### What this task involves
Please write out exactly, without any picture, each line from the first in the listing through the line that includes "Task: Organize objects".

### Data segment
..............................
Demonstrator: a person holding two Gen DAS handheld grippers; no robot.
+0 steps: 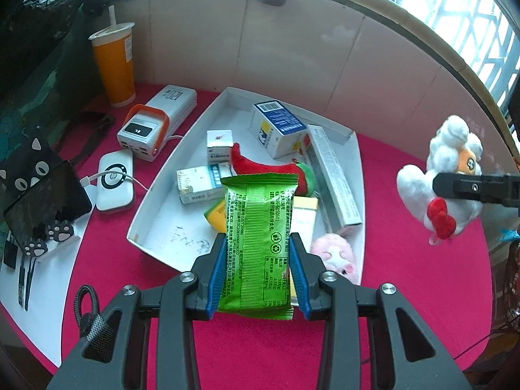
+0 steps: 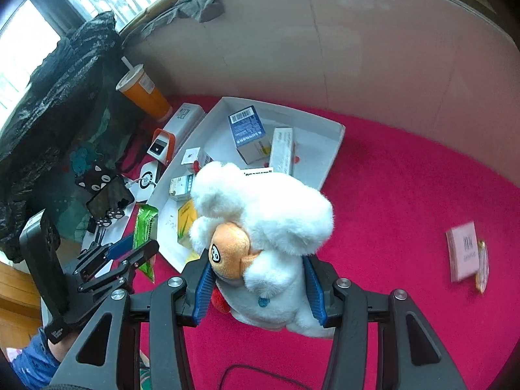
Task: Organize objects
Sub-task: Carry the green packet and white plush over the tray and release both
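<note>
While your left gripper clamps the green snack packet at frame centre and your right gripper squeezes the plush sheep, lower both inside the white tray, clear of its boxes.

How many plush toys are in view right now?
3: a white plush chick held in the right gripper, a pink plush and a red-and-green plush in the white tray. Others may be hidden.
</note>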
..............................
### Expected output
Demonstrator: a person holding two Gen DAS handheld grippers; no robot.
+0 steps: 
+0 steps: 
Task: Organize objects

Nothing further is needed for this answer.